Explosiones en Caracas y bombardeos múltiples
La madrugada de ese día, testigos y residentes de Caracas reportaron múltiples explosiones y aeronaves sobrevolando la capital venezolana y otras zonas. Las detonaciones fueron escuchadas en barrios de Caracas y en los estados Miranda, La Guaira y Aragua, según diversos medios que siguieron los acontecimientos en tiempo real. Las autoridades venezolanas denunciaron que se trató de bombardeos que afectaron infraestructuras militares, pero también causaron pánico entre la población civil.
Aunque el gobierno estadounidense no emitió un comunicado oficial detallado a través de canales diplomáticos tradicionales en las primeras horas, los mensajes en redes sociales de Trump y de funcionarios cercanos a él fueron suficientes para generar una percepción de que se trataba de una acción militar deliberada con objetivos políticos y estratégicos.
Reacción del Gobierno venezolano
En respuesta a las declaraciones de Trump, la vicepresidenta de Venezuela, Delcy Rodríguez, hizo declaraciones oficiales en transmisión televisada, afirmando que el Gobierno desconocía el paradero tanto de Nicolás Maduro como de Cilia Flores tras los ataques. Rodríguez calificó los hechos como un “brutal ataque” y exigió inmediatamente a Estados Unidos una prueba de vida de ambos, en un intento por clarificar la situación ante la falta de información verificable.
Rodríguez denunció que el ataque —según el gobierno venezolano— había causado la muerte de miembros de las fuerzas armadas y de civiles inocentes en los distintos puntos bombardeados, y llamó al pueblo venezolano a organizarse en defensa de la soberanía nacional. Afirmó además que Maduro había advertido previamente sobre la posibilidad de una agresión extranjera motivada por “intereses energéticos” de Washington.
El tono de la funcionaria venezolana fue enfático, denunciando lo que calificó como una violación “salvaje” de la soberanía y una agresión que podría tener consecuencias devastadoras para la estabilidad del país y la región. El gobierno de Venezuela también declaró estado de excepción, aunque hasta el momento no se han presentado pruebas independientes confirmando la captura ni el traslado de Maduro y su esposa fuera del territorio.

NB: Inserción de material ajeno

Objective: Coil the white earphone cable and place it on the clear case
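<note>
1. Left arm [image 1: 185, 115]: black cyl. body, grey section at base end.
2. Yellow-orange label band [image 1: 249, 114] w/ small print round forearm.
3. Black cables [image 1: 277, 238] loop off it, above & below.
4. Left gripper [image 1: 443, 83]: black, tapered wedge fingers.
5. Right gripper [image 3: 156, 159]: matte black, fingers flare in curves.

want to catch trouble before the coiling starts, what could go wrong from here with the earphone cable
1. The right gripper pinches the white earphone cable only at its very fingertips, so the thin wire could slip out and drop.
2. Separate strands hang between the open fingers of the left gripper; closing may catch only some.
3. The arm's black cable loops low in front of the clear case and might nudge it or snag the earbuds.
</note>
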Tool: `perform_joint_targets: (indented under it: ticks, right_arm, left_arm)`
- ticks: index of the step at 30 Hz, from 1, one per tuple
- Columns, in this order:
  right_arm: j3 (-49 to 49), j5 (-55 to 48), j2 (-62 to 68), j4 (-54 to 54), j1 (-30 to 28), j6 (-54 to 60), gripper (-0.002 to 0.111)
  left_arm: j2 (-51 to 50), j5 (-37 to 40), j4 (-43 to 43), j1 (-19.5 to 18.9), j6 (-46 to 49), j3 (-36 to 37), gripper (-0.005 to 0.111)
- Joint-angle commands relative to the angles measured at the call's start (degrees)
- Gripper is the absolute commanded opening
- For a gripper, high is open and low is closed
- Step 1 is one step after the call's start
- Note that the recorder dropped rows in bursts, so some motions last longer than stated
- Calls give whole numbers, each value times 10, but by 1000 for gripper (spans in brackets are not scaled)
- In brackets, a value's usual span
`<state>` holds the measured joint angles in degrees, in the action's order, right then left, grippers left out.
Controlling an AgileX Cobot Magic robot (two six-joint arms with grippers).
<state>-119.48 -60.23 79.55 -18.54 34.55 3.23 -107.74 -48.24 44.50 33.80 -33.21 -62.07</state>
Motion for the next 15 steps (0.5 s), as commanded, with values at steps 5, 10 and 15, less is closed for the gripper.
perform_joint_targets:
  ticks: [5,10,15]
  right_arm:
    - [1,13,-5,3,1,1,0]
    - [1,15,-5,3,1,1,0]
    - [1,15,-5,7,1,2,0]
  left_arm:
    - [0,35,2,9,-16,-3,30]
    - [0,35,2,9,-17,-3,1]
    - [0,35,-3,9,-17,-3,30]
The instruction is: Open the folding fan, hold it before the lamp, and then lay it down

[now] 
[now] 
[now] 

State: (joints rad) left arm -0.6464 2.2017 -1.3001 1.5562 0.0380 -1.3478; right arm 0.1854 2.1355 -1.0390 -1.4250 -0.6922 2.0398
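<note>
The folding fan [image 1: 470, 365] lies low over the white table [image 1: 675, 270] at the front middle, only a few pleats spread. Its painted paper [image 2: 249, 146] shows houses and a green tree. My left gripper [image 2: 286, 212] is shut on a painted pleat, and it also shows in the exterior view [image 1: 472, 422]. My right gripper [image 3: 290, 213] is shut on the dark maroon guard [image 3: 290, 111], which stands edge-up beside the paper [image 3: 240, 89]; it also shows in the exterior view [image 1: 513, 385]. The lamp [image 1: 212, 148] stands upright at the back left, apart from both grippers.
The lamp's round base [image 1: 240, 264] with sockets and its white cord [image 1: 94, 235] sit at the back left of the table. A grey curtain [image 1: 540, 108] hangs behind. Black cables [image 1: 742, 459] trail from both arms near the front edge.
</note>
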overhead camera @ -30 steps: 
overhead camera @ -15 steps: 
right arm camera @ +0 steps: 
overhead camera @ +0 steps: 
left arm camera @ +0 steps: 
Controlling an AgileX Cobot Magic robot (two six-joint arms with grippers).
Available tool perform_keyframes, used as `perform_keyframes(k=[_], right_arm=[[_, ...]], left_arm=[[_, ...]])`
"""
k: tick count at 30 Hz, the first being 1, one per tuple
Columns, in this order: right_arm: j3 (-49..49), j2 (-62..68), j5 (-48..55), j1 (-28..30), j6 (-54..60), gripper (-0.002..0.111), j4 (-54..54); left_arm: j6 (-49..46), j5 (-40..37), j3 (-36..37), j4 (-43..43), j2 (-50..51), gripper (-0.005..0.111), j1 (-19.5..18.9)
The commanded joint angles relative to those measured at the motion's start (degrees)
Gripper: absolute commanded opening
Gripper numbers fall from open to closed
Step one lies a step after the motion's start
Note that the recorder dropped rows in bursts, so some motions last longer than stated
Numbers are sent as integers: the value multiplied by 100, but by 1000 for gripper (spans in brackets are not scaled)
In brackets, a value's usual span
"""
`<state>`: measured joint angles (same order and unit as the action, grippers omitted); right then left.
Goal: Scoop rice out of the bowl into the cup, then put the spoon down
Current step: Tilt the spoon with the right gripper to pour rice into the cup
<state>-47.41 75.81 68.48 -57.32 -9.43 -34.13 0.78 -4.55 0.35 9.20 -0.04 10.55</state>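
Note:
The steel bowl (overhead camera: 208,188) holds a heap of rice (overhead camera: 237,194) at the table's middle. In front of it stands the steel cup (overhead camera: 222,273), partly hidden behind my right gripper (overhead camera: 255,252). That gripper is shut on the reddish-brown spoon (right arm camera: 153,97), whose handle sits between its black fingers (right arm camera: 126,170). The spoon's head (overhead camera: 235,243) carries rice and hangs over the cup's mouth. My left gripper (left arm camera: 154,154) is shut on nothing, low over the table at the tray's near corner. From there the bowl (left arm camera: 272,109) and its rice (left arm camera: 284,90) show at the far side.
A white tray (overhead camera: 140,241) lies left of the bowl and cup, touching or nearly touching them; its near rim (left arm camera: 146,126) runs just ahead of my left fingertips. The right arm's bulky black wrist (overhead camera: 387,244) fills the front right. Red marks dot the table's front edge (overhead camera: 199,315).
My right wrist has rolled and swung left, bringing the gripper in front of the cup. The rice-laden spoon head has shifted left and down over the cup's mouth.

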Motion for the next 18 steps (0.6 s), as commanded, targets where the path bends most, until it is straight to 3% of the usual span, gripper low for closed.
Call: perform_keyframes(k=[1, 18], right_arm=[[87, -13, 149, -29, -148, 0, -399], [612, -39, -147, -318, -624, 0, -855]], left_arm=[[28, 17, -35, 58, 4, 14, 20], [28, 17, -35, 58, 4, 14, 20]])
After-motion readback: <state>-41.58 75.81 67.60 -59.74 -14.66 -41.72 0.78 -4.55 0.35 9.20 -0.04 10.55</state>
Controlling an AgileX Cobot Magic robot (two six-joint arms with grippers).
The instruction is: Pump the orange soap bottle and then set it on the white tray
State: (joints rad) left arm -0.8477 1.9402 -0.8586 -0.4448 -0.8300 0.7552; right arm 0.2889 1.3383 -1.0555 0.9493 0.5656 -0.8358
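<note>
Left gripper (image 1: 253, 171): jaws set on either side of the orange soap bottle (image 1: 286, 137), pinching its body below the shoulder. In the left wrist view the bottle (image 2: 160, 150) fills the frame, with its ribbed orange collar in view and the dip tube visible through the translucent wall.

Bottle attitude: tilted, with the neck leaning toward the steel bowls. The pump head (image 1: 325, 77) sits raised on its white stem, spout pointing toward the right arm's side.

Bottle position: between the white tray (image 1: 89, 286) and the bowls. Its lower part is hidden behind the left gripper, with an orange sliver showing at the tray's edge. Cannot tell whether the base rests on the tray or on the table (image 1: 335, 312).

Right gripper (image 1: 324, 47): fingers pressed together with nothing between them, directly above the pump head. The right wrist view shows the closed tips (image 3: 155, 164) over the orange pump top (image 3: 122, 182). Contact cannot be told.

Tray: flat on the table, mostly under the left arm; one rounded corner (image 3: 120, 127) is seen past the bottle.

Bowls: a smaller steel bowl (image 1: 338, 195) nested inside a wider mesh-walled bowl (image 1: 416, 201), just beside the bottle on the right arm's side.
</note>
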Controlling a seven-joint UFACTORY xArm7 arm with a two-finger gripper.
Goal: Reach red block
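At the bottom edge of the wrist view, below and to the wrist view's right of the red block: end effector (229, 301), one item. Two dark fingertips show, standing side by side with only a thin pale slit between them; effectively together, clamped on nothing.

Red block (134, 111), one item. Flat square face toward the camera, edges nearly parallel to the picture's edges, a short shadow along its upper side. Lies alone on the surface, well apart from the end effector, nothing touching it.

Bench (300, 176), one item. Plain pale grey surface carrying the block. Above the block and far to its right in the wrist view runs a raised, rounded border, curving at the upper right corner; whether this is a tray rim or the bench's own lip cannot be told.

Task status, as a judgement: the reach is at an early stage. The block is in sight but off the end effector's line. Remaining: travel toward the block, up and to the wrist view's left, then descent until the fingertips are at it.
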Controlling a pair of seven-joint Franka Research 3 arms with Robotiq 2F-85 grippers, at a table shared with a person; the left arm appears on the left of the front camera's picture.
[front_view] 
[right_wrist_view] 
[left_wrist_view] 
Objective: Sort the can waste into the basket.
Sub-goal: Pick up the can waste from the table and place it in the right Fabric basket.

Repercusiones internacionales
La noticia de un supuesto ataque estadounidense generó preocupación en varios países de la región y del mundo. Algunos gobiernos condenaron lo que consideraron una intervención militar sin mandato internacional, mientras que otros pidieron calma y el respeto al derecho internacional. Organizaciones internacionales, como la Organización de las Naciones Unidas (ONU) y la Organización de Estados Americanos (OEA), enfrentaron llamados para convocar a reuniones de emergencia y evaluar la situación.
Además, líderes de naciones cercanas a Venezuela expresaron su inquietud por un posible aumento en el flujo de refugiados hacia países vecinos, ante la escalada de violencia y la incertidumbre sobre el futuro político del país caribeño.
Incertidumbre y próxima etapa
A pesar de las declaraciones de Trump, la falta de confirmación independiente sobre la ubicación de Maduro y su esposa ha generado una considerable confusión. La exigencia de una prueba de vida por parte de Delcy Rodríguez refleja el vacío de información oficial y la tensión en torno a este episodio, que podría tener implicaciones duraderas para la política hemisférica y las relaciones entre Estados Unidos y América Latina.
La situación continúa evolucionando, con expectativas de que en las próximas horas se den a conocer más detalles oficiales desde Washington y posibles informes de organismos internacionales sobre el impacto humanitario, político y legal de este hecho.